• **Supplied data**
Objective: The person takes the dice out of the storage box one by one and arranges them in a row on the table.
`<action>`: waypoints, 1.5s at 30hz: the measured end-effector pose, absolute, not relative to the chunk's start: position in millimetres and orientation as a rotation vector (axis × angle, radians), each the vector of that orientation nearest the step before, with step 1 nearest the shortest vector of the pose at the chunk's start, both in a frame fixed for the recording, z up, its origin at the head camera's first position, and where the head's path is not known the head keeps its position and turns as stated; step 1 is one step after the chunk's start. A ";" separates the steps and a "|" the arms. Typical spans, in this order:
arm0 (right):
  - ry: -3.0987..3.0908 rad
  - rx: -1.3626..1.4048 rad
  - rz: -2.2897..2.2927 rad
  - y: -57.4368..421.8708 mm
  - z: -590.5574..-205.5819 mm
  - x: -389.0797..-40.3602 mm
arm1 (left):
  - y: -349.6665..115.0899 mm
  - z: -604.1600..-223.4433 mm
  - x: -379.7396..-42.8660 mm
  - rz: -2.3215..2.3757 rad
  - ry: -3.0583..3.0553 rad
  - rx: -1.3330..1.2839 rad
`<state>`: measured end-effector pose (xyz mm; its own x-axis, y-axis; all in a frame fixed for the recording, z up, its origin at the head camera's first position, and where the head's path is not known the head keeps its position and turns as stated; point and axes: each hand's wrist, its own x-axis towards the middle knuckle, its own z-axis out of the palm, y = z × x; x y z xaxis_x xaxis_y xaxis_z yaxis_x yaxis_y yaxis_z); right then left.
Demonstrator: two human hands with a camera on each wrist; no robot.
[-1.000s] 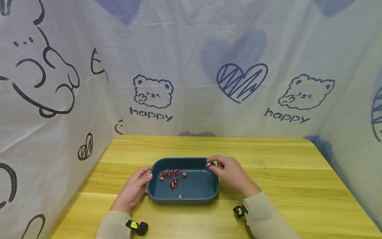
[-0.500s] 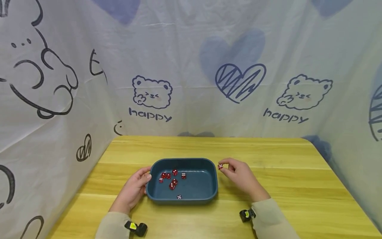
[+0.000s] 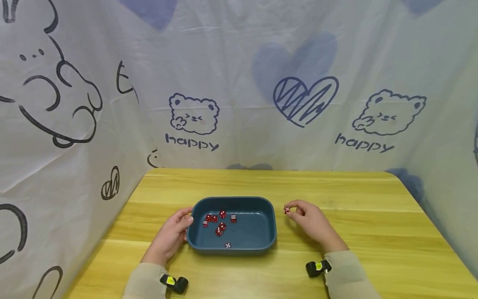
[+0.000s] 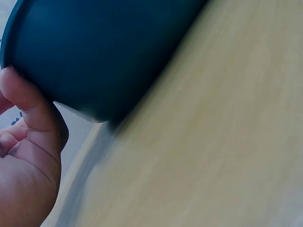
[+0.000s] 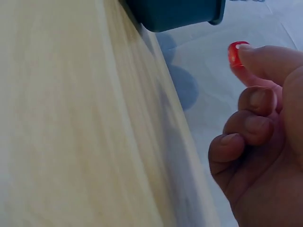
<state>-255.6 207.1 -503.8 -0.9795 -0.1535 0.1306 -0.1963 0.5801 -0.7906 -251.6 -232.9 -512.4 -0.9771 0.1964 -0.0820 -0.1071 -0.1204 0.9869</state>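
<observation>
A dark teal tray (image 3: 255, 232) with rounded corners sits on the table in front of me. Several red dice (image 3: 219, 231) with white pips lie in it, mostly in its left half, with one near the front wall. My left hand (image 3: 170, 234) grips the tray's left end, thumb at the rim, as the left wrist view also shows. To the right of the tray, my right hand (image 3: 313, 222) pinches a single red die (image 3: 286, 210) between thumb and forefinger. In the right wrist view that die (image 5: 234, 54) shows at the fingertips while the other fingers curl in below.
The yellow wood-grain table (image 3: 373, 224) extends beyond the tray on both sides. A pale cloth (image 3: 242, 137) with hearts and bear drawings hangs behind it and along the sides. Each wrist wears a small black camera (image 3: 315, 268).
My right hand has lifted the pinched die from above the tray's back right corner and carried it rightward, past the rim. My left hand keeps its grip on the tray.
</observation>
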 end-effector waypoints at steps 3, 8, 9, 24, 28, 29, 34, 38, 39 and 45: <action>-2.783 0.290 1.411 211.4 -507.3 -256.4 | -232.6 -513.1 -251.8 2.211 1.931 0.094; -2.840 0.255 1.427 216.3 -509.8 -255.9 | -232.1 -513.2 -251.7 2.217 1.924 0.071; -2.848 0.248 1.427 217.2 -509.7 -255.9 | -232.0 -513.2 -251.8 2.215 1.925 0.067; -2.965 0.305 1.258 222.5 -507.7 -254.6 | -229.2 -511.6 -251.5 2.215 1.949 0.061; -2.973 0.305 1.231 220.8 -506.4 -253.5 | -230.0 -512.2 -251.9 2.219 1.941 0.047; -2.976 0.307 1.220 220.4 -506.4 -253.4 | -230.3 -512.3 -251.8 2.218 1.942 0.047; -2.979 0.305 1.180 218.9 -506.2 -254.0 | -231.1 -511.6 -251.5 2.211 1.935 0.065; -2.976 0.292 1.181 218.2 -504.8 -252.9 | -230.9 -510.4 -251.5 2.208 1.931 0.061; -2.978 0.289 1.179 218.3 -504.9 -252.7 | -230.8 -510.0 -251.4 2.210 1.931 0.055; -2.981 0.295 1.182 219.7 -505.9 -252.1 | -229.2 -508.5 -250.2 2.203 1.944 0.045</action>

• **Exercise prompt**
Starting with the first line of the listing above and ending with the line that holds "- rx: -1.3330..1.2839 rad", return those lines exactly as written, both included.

• **Problem solution**
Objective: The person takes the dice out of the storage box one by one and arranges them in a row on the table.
`<action>`: waypoints, 1.5s at 30hz: the measured end-effector pose, absolute, not relative to the chunk's start: position in millimetres and orientation as a rotation vector (axis × angle, radians), each the vector of that orientation nearest the step before, with step 1 nearest the shortest vector of the pose at the chunk's start, both in a frame fixed for the recording, z up, its origin at the head camera's first position, and where the head's path is not known the head keeps its position and turns as stated; step 1 is one step after the chunk's start. A ";" separates the steps and a "|" the arms. Typical spans, in this order:
arm0 (right):
  - ry: -3.0987..3.0908 rad
  - rx: -1.3626..1.4048 rad
  - rz: -2.2897..2.2927 rad
  - y: -57.4368..421.8708 mm
  - z: -590.5574..-205.5819 mm
  - x: -389.0797..-40.3602 mm
arm1 (left):
  - y: -349.6665..115.0899 mm
  - z: -604.1600..-223.4433 mm
  - x: -379.7396..-42.8660 mm
  - rz: -2.3215..2.3757 rad
  - ry: -3.0583..3.0553 rad
  - rx: -1.3330..1.2839 rad

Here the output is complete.